I actually feel relatively good about $4.99/month, despite my lengthy discussion. I feel more confused about how to acquire users, and how to go about working with poker coaches(slash bloggers, slash writers... I'm just going to call them poker coaches from now on).
So, I feel like working with these poker coaches is ultimately going to be a huge part of my marketing. My impression is that people find and buy poker software because some poker coach tells them to. Maybe they read it in a book, or a blog, or hear it on a YouTube video, or podcast, or they literally have a coach who tells them to go get some software. The other thing is just word of mouth. Like, if you're watching a YouTube video of a poker coach analyzing a hand, and you see them using Flopzilla, you think, "hm, I should go get that software too". Or if you read a book and see screenshots from Flopzilla.
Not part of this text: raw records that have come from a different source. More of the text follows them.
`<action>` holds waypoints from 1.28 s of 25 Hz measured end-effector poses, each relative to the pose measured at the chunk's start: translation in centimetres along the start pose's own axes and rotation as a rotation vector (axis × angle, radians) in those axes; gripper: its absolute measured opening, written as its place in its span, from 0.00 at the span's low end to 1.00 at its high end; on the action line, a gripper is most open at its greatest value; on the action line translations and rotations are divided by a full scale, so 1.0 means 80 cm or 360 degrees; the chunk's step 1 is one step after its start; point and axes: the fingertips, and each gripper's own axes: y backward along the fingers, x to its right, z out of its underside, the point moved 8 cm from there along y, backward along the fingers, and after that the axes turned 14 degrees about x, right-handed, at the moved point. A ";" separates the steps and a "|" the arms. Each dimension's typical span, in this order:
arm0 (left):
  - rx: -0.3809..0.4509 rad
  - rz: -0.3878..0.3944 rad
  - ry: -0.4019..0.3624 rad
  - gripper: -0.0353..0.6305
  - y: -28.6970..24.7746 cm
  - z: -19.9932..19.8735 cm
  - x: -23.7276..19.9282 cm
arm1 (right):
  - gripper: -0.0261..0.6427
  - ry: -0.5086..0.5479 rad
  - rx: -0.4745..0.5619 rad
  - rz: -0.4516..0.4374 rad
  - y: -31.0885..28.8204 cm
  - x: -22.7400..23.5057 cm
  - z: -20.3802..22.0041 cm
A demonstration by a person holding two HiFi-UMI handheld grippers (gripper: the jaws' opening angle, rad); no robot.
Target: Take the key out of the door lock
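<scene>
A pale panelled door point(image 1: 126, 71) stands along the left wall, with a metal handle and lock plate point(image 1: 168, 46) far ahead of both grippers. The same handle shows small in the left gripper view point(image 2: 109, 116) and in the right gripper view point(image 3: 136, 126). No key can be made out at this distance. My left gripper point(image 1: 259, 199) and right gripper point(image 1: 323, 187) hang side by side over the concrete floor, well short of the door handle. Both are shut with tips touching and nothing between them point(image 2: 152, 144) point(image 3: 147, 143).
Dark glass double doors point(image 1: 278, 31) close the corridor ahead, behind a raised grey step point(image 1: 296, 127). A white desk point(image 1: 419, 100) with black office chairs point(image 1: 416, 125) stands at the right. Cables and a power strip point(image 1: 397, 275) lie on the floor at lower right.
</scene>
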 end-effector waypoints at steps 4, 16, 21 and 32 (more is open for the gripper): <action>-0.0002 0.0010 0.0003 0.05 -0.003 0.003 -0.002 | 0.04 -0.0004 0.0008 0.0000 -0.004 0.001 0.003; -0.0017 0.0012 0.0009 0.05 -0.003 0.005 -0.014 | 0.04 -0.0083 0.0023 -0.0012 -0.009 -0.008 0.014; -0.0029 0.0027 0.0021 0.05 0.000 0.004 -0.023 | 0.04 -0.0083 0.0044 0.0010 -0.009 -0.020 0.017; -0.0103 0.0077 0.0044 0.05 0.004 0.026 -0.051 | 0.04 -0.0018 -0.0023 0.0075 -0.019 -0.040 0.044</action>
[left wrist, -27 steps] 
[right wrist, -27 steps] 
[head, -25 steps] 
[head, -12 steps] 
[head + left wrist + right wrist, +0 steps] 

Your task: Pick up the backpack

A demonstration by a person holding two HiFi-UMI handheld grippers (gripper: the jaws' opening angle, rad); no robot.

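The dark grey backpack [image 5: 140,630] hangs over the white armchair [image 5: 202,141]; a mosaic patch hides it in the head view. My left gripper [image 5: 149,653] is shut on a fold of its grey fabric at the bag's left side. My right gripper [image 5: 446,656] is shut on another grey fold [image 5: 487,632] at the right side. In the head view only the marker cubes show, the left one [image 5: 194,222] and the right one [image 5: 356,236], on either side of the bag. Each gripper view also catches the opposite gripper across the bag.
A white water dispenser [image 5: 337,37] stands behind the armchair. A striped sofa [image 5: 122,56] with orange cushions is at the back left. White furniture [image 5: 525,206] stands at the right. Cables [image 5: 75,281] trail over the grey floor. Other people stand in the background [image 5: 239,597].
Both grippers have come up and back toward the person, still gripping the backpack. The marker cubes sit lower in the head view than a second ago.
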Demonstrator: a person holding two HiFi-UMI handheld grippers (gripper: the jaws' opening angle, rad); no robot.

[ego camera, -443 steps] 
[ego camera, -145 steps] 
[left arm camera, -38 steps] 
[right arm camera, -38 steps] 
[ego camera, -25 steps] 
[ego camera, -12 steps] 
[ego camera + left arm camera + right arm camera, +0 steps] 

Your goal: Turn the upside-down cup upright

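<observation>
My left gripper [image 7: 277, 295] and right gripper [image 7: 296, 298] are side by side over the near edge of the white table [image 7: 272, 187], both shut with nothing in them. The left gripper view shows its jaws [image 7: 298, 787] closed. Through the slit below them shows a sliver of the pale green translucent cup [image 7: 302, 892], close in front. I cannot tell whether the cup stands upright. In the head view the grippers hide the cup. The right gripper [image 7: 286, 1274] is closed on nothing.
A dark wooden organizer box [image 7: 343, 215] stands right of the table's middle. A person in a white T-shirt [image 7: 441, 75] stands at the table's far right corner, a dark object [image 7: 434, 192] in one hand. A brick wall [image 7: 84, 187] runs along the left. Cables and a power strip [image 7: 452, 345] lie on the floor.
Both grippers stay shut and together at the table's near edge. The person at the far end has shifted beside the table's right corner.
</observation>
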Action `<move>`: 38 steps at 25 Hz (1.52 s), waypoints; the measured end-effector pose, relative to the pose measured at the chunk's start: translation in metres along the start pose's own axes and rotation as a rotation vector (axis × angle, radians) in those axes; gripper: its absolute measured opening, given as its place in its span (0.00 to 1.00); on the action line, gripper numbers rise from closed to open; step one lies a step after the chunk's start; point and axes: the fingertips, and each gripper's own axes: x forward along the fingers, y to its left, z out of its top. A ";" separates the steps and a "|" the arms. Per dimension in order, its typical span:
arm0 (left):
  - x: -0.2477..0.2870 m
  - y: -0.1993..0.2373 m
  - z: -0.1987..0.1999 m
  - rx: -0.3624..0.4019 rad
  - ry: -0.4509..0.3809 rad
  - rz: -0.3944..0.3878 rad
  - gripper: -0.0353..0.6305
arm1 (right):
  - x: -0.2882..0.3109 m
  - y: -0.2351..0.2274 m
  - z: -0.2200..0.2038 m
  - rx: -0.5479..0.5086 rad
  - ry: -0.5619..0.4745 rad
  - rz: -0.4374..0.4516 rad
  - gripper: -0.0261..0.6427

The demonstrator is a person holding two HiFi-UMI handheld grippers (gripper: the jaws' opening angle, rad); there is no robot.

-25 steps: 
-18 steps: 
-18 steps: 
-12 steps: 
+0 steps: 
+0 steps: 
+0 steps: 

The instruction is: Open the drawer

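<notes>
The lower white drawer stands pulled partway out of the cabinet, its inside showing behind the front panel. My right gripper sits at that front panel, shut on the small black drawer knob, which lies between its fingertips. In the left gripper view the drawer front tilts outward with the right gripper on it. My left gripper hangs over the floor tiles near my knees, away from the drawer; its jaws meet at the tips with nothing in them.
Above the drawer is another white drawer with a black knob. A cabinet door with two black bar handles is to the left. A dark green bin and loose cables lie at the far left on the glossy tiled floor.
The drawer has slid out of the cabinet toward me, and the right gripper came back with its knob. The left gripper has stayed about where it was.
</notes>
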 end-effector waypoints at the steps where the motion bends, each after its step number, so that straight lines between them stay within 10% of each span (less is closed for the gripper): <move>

But, er, I'm not sure that this makes the most sense. What if I can acquire a lot of users myself? Why give those poker coaches a big share of my revenue unnecessarily?
I mean, I'm pessimistic that I'll really be able to do this. At least not yet. Maybe in six months when I have a stronger competitive advantage. But, here's the question - is it worth a try? Should I spend one, two, three months experimenting to see what happens?
What is the advantage to doing that? Suppose I get some users. Suppose I get lots of users. I'm imagining myself at that point, and I feel like I'll still have the question, "yeah, but I probably can be getting more users if I worked with poker coaches". So I guess what I need to do is figure out if they're providing enough value. Maybe it'd be good to establish a baseline of how many users I get without them, and then see how much they add. That's always tricky because it's not a controlled experiment, lots of confounding variables, but it's still something. I just feel pretty confident that working with the poker coaches is what I'm going to end up doing, so why not get started now. Why waste time. I guess it's a matter of how confident I am.
I'd love to get your guys' thoughts on this.
Oh, also, other ways to acquire users. There are these blog posts like "Best Poker Software in 2019" that I really need to get on. I'm going to reach out to them, but I have a feeling that they are only including stuff that pays them with affiliate stuff, so I'd like to have an answer to that first. I also just want to spend time acquiring users "by hand". Reaching out to people on poker forums, and following up with people I meet in real life. That seems to be the way to do things early on. Oh, and also making more educational YouTube videos and perhaps blog posts.
Similar question - should I have a refer a friend thing, where you get some money or X months free if you refer a friend? I feel like the answer to this has to be the same as the answer to the affiliate thing with poker coaches, and I sense that the answer is "yes".
So yeah, this is where I'm at. I feel like I've got a solid handle on things, but at the same time definitely would benefit from advice and discussion. So please comment and let me know what you guys think! I plan on spending the next week or so thinking this stuff through and getting user accounts and Stripe integrations set up.
Side note: I can't wait to look back on this post five years from now or whatever. It's always fun to see my former self's thought process.